Studies of radio-tagged otters at Amchitka Island in 1992-94 and Adak Island in
1995-96 show that birth rates of adult females and pup survival rates from
birth to weaning were similar to those of stable populations. Furthermore,
redistribution can also be eliminated on the bases that the declines were
synchronous over large area, meaning that there have been no populations
buildups on other islands to account for the losses on others. In addition, the
radio-tagged otters provided no indication of redistribution during the peak of
the declines (Estes et al. 1996). The only logical thing causing the population
decline of sea otters is increased mortality. This observed increased mortality
can be directly attributed to killer whale predation in many areas surrounding
the Gulf of Alaska. This recent prey adaptation should concern and worry
wildlife managers across the globe.

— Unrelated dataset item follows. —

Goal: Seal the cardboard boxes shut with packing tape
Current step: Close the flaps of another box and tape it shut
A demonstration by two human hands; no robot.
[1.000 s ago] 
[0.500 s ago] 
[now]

Killer whales and sea otters have
co-inhabited the west central Aleutian archipelago for most of the past half
century, and probably for millennia before that. Therefore, it is necessary to
explain why the behavior of killer whales towards sea otters has recently
changed, and what we as managers can do to restore the original linkage of this
particular ecosystem (Estes et al. 1996). It has been effectively shown that
the original cause of the killer whale’s diet shift can be attributed to
anthropogenic influences including the killing of whales post-World War 2, as
well as incidental take and purposeful shooting of seals and sea lions. In
order to ensure long-term survival of all the species involved in this
ecosystem interaction (seals, sea lions, sea otters and killer whales), habitat
restoration must be considered, especially when it comes to the prey base of
the killer whale, which is a high level predator that relies on a particular
habitat that can support great whales, pinnipeds and sea otters. Although we
cannot undo our past and reverse our anthropogenic effects of whaling, we can
set in motion an effective conservation plan under which all species can
flourish. First, we must reduce the mortality rates of seals, sea lions and sea
otters. To do this, purposeful shooting due to competition issues, as well as
incidental take should be monitored, regulated, and fined. Small marine
mammal-safe nets can be used to ensure that only the targeted species of fish
are removed from the ecosystem. Furthermore, we must encourage a sustainable
population of great whales. Whether it be an open-ocean captive breeding area,
or simply protecting the great whales that are left in the area, great whales
must remain a viable food choice for killer whales in the Gulf. It was shown
earlier that neither great whales nor small marine mammals alone can sustain a
killer whale’s energetic and caloric requirements. With that being said, it is
obvious that both species must be protected and monitored if killer whales are
to persist. The declines of these populations are of substantial concern to
conservation management. The Alaskan marine system is unique and can be used to
address questions of causality and can also test the strength of possible
ecosystem linkages in the face of human alterations (Estes et al. 1996). By
using the Alaskan system as a model, we can gain information that can help
understand linkages between ecosystem quality and food-web dynamics.
Literature
Cited
Estes,
J.A., Doak, D.F., Springer, A.M., Williams, T.M. 2009. Causes and Consequences
of Marine Population Declines in
Southwest Alaska; a Food-Web Perspective. Physical Translations of the Royal
Society. 364:1647:1658.
Estes,
J.A., Doak, D.F., Tinker, M.T., Williams. 1996. Killer Whale Predation on Sea
Otters Linking Oceanic and Nearshore Ecosystems. Science. 282:5388.